### What the task asks
Going through the entries below, find how many lines hold "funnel", then give that number alone.

### Collected data entries
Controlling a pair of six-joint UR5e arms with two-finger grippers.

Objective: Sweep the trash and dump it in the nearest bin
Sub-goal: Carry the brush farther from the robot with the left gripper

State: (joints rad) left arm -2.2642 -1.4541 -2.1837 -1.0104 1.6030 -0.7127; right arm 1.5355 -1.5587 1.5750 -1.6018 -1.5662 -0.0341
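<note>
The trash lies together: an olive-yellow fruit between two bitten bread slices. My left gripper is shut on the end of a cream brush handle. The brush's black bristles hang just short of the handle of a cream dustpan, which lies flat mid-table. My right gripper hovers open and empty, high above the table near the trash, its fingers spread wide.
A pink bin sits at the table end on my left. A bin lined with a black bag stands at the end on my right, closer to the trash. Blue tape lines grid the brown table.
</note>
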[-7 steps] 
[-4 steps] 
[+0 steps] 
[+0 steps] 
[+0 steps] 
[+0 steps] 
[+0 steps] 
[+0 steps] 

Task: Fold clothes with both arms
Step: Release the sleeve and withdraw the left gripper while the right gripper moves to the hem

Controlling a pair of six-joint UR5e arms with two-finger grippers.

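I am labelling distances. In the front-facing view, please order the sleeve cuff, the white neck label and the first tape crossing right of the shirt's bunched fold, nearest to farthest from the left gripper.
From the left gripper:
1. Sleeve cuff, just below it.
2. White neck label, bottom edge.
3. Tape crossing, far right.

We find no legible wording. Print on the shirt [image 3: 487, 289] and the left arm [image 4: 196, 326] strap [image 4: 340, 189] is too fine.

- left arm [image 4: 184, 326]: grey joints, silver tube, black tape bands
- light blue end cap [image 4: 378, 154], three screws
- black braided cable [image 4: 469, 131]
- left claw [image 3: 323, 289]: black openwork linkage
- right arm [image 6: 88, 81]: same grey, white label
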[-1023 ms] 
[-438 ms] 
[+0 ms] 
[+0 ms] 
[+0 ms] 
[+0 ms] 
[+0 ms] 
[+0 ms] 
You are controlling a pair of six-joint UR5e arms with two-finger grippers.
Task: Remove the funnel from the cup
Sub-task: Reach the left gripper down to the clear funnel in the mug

### Written response
2